Action item: Copy out each line below that has the word "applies" in it.

Collection entries:
....................
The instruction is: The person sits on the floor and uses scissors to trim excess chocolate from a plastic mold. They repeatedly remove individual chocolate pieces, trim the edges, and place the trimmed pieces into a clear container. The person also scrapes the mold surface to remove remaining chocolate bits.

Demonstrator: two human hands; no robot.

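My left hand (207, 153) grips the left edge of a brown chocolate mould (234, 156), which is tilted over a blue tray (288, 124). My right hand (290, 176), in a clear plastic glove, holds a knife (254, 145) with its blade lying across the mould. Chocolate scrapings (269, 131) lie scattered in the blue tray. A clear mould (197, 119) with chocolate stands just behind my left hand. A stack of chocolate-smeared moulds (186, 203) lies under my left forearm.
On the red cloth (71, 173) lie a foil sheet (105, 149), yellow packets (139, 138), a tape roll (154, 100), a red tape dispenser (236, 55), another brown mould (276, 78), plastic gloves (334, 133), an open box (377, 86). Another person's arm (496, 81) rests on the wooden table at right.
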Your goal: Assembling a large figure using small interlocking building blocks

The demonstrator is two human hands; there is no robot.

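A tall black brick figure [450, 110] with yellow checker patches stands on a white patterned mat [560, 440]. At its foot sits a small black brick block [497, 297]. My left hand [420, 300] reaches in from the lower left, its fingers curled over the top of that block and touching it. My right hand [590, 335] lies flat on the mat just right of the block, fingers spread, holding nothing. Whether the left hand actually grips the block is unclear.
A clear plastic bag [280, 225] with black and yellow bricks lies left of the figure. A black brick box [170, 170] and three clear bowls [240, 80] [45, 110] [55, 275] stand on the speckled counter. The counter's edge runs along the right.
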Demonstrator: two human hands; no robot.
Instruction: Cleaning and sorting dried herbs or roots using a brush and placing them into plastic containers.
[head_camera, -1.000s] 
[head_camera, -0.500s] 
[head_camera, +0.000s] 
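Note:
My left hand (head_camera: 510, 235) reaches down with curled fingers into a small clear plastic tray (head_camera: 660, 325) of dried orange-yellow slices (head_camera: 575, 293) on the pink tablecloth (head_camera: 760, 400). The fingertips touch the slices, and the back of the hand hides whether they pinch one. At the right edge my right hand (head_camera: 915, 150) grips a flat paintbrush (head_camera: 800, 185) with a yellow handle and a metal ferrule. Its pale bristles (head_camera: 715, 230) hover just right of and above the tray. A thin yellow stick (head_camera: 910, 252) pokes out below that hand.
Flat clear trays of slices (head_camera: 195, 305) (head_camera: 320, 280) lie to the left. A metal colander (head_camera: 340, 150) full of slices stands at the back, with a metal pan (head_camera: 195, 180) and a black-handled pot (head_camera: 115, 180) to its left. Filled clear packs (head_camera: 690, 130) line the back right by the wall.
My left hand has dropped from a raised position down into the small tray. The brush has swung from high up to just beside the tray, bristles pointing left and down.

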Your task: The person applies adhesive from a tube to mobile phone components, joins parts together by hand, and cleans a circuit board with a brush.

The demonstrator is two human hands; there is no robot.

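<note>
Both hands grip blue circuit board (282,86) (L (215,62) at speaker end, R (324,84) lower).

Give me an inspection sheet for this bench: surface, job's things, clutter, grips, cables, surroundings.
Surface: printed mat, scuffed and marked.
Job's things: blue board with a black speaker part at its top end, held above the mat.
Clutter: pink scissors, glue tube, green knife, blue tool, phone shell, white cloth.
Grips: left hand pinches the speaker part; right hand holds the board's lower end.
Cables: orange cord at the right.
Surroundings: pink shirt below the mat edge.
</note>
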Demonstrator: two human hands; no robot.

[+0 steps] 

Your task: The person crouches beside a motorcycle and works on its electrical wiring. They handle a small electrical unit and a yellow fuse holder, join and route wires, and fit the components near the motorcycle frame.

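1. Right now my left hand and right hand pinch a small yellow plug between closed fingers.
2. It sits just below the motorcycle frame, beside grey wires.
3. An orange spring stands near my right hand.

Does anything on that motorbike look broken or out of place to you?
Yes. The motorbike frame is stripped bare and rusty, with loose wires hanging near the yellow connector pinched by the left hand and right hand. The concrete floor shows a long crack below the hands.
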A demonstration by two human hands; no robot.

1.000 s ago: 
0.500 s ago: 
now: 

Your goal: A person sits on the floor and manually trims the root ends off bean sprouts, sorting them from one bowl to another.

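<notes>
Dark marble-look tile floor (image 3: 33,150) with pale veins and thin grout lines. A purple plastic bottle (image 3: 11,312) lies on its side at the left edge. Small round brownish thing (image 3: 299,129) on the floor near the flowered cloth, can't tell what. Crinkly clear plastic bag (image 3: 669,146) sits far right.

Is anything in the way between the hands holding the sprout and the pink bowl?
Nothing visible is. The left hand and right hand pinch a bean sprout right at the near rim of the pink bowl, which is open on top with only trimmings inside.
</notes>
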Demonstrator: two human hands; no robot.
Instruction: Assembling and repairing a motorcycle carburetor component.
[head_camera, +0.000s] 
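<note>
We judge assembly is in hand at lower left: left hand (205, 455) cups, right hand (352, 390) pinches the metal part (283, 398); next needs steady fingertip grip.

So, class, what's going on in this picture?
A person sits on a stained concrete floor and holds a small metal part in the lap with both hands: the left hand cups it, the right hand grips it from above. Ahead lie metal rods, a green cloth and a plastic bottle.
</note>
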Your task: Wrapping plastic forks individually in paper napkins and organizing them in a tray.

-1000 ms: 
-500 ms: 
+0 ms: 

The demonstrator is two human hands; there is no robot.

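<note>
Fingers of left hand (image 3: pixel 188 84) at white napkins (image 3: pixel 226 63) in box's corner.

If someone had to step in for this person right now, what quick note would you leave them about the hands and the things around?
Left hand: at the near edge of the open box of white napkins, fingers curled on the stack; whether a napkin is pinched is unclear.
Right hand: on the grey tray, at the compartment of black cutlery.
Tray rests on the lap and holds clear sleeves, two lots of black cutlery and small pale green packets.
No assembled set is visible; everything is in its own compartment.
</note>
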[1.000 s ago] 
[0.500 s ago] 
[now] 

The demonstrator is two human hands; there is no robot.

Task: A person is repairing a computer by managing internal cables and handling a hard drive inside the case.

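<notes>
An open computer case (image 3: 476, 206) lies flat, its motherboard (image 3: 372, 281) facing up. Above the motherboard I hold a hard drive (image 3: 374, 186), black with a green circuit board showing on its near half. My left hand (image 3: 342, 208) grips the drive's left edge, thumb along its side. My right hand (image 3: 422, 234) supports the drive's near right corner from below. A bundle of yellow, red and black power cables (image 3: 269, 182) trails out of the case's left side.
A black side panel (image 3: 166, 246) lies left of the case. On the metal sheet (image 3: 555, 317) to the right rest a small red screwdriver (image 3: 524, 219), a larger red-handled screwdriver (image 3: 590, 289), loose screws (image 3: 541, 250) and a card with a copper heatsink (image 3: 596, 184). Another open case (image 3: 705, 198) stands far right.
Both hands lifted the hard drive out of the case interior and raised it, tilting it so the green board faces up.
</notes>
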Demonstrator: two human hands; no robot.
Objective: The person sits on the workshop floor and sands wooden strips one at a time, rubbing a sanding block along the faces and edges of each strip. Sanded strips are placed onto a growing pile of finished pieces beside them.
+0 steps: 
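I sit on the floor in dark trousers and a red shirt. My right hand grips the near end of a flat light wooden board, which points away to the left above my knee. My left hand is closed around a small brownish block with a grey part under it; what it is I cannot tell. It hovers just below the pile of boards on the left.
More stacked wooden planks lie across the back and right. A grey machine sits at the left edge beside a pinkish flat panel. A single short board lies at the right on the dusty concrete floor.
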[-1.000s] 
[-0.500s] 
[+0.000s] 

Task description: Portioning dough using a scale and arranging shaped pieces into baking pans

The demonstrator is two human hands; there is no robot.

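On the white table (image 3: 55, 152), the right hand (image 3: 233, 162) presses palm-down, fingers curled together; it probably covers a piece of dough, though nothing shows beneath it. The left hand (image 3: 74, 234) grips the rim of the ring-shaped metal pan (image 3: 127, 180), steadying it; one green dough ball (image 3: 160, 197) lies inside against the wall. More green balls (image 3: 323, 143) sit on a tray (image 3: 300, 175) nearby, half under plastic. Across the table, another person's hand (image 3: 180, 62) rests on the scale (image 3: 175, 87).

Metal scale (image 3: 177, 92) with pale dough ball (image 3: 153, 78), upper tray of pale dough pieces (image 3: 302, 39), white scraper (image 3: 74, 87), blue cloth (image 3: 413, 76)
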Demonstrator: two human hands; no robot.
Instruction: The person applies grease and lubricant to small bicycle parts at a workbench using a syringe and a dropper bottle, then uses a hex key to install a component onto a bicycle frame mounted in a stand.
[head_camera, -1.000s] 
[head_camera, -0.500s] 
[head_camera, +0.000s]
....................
Task solution:
Your task: The person applies adhesive from a tube to mobile phone components, joins parts together by hand, and cleans a circuit board with a brush.
Instruction: The person applies grease and lubricant to small bicycle parts at a workbench using a syringe and a dropper bottle, then uses a hex key to install a component onto a bicycle frame mounted in a stand.

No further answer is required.